Writing Forums: Where writers grow like grass, and need to be cut often. And some are weeds... then there's bugs, erm... okay, this metaphor has derailed.


----------



## Pandora (May 14, 2014)

Hi William, this is my first writing forum and I'm 58 so there you go, no lie. We have many writers to meet and converse with. After ten posts you can share your work for critique, welcome to WF!


----------



## Bard_Daniel (May 14, 2014)

I like publishers. 

But seriously, welcome!


----------



## TheYellowMustang (May 14, 2014)

Welcome to WF! My mom and I are actually starting up a publishing company too. After you've made ten posts you can link to your website in your signature


----------



## boxofbizarro (May 14, 2014)

Thanks for the replies. I love to hear from writers, and my fiancee and myself are writers as well. Congrats to The Yellow Mustang. Good luck to you as well. We will be going through this journey together. If you want, we can pass along any information that we get and, if you feel so inclined, you can do the same. If either of us runs into any issues we could consult the other and attempt to solve these issues together. And with all the other members, thank you for your support and we can be your inside source to the publishing side of things. Maybe we could help you guys promote and help with the do's and don'ts of promoting to the larger publishers with bigger names than ourselves. We are all for getting our fellow authors out and making each and every one of your dreams come true. We want to do our part for the writing community.


----------



## J Anfinson (May 14, 2014)

Hi there! As TheYellowMustang said, you can add a link to your blog in your signature (it may take up to 72 hours for your permissions to update and allow you to do that). I see you've already made ten posts, so you can also now post your work to the creative boards if you wish. Good luck with the company, and I'm glad you're understanding of the rules. If you have questions about whether any of your postings may fall astray of the rules, ask a moderator and they'll help.


----------



## Blade (May 14, 2014)

:hi:Welcome to the forums. There are certainly lots of members here who signed up far past the age of 30.

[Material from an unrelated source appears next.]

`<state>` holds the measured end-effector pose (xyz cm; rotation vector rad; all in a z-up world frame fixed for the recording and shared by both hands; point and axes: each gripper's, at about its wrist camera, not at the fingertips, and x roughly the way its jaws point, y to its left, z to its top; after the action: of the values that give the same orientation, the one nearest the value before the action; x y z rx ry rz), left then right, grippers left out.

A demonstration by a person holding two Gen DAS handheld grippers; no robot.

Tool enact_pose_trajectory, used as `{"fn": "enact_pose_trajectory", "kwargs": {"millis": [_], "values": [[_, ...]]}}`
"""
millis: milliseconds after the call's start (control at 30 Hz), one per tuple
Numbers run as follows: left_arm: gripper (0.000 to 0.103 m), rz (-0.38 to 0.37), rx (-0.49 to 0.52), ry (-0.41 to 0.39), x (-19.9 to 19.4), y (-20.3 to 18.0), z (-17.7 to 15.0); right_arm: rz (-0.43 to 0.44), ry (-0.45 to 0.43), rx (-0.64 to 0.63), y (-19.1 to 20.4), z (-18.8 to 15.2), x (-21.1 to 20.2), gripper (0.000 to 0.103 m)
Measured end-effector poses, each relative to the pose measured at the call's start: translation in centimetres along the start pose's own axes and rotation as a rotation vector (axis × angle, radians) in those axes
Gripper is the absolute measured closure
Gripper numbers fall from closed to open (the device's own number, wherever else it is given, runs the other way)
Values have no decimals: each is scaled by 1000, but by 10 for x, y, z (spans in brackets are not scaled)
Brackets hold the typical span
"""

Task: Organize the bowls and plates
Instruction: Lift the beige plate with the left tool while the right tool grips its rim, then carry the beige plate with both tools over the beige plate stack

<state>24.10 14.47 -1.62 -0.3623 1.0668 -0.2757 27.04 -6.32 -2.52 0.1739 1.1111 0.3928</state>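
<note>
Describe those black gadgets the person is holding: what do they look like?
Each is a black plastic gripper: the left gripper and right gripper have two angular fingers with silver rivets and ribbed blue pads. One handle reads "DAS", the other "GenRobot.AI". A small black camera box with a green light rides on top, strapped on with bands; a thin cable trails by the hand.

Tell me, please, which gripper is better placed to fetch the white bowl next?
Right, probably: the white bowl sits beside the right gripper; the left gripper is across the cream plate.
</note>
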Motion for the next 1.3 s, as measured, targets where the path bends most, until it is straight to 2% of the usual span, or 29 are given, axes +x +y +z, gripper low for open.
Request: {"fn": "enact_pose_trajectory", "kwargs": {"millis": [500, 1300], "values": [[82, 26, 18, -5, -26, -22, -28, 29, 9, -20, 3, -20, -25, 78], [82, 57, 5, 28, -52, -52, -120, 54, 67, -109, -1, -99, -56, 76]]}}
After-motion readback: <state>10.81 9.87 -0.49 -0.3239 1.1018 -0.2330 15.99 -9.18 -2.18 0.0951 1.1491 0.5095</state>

Good luck with your publishing ventures. I think both writers and society need as many and various outlets as possible.


----------



## thepancreas11 (May 19, 2014)

Good morning! Oh, and welcome.

Don't worry about advertising. Plenty of blogsters inhabit this site. You might want to check out LeeC and the Natural World Reflections blog, or read some of Olly Buckle's stuff, which I always find interesting. You've certainly come to the right place to find a talented pool of writers who can both populate your company when you're ready to get started and offer you stout critiques when it comes to any of your own works.

And age ain't no than baybay. We play by the rules of electronica whereby your merits are your value. Kind of a cool place, if you ask me. Oh, and feel free to ask me anything.


----------



## AllisonWrites (May 24, 2014)

Hey guys! I'm Allison, William/boxofbizarro's fiance. I don't have much to add about our publishing mission, because he covered it really well. Basically, we're trying to start a company from the ground up. Right now, it's just a blog, but we have big dreams, and outlets for publications - we just need the stories!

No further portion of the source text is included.